Source material:
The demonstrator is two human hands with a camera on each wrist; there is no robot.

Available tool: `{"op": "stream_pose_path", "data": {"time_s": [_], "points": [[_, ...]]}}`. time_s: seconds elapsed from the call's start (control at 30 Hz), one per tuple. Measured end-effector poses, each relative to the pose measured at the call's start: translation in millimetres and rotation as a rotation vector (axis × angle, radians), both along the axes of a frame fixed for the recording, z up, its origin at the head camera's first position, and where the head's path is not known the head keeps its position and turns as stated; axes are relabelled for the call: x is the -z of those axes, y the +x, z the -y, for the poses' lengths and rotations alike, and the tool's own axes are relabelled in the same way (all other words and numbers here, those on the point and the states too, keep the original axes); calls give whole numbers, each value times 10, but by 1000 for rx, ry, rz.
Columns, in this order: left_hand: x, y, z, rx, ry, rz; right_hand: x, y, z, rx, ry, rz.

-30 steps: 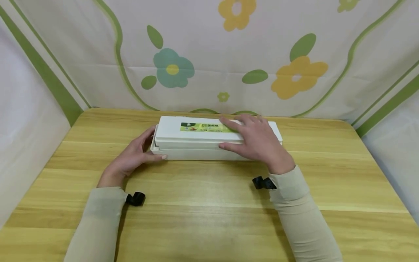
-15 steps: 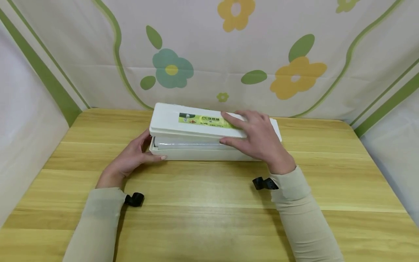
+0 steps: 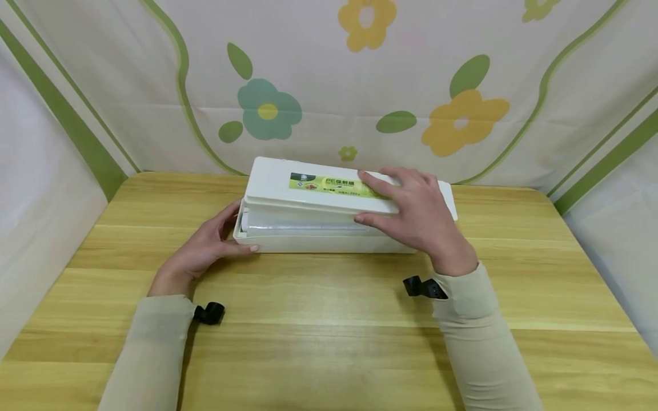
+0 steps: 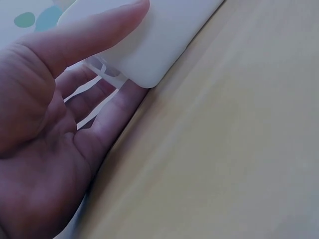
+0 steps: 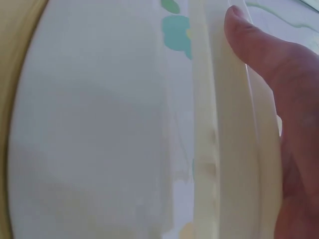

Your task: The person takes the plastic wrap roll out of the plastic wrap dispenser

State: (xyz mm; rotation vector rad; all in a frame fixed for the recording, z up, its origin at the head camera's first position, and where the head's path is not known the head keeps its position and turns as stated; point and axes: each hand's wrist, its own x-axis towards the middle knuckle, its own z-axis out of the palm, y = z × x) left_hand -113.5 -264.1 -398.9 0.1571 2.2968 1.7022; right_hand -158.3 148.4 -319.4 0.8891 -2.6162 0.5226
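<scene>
A long white cling film box base (image 3: 319,245) lies on the table, and a roll of cling film (image 3: 293,224) shows inside its front opening. My left hand (image 3: 205,245) holds the base's left end, its thumb on the front and the other fingers behind; the left wrist view has this base corner (image 4: 159,40) between thumb and fingers. My right hand (image 3: 418,211) grips the white lid (image 3: 272,180), thumb on the front edge and fingers over the top. The lid is tilted, left end raised above the base. My right thumb (image 5: 269,55) presses the lid's edge in the right wrist view.
The wooden table (image 3: 319,331) extends around the box. Behind it hangs a pale cloth (image 3: 319,74) printed with flowers, with further cloth on both sides. A black camera mount sits at each wrist.
My right hand has lifted the lid's left end off the base and shifted the lid slightly right, uncovering the film roll. My left hand stays at the base's left end.
</scene>
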Motion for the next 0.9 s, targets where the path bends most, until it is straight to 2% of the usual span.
{"op": "stream_pose_path", "data": {"time_s": [0.23,0.47,0.73,0.9], "points": [[-13,2,71,34,23,3,-59,20,-69,13,-16,-1],[27,-9,123,58,67,7,-93,35,-110,18,-36,7],[60,-32,132,58,92,20,-96,4,-186,3,-87,-73],[73,-45,128,59,100,28,-65,-48,-378,37,-125,-103]]}}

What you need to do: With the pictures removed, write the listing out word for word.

Answer to this exercise:
The demonstrator is two human hands with a camera on each wrist; there is no robot.

Available tool: `{"op": "stream_pose_path", "data": {"time_s": [_], "points": [[_, ...]]}}`. time_s: seconds elapsed from the call's start (control at 30 Hz), one per tuple. Measured end-effector poses, each relative to the pose measured at the call's start: translation in millimetres and rotation as a rotation vector (axis × angle, radians), both along the axes of a frame fixed for the recording, z up, its origin at the head camera's first position, and where the head's path is not known the head keeps its position and turns as stated; axes are relabelled for the call: x is the -z of those axes, y the +x, z the -y, for the poses' lengths and rotations alike, and the tool's own axes are relabelled in the same way (all other words and numbers here, those on the point and the states too, keep the original axes); calls give whole numbers, each value times 10, but by 1000 for rx, ry, rz.
Columns, in this order: left_hand: x, y, z, rx, ry, rz; right_hand: x, y, z, rx, ry, rz.

-30 steps: 
-15 steps: 
+0 steps: 
+0 steps: 
+0 steps: 

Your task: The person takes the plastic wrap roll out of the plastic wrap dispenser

State: (xyz mm; rotation vector rad; all in a frame fixed for the recording, z up, its origin at the head camera's first position, and where the head's path is not known the head keeps its position and turns as stated; point and axes: each hand's wrist, its own x-axis towards the middle knuckle, its own z-axis out of the palm, y = z × x) left_hand -113.5 -264.1 -398.9 0.1571 2.2968 1.7022; right_hand -158.3 148.4 -319.4 0.8891 -2.6162 0.5226
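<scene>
A long white cling film box base (image 3: 319,245) lies on the table, and a roll of cling film (image 3: 293,224) shows inside its front opening. My left hand (image 3: 205,245) holds the base's left end, its thumb on the front and the other fingers behind; the left wrist view has this base corner (image 4: 159,40) between thumb and fingers. My right hand (image 3: 418,211) grips the white lid (image 3: 272,180), thumb on the front edge and fingers over the top. The lid is tilted, left end raised above the base. My right thumb (image 5: 269,55) presses the lid's edge in the right wrist view.
The wooden table (image 3: 319,331) extends around the box. Behind it hangs a pale cloth (image 3: 319,74) printed with flowers, with further cloth on both sides. A black camera mount sits at each wrist.
My right hand has lifted the lid's left end off the base and shifted the lid slightly right, uncovering the film roll. My left hand stays at the base's left end.
</scene>
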Motion for the next 0.9 s, targets where the path bends most, until it is straight to 2% of the usual span.
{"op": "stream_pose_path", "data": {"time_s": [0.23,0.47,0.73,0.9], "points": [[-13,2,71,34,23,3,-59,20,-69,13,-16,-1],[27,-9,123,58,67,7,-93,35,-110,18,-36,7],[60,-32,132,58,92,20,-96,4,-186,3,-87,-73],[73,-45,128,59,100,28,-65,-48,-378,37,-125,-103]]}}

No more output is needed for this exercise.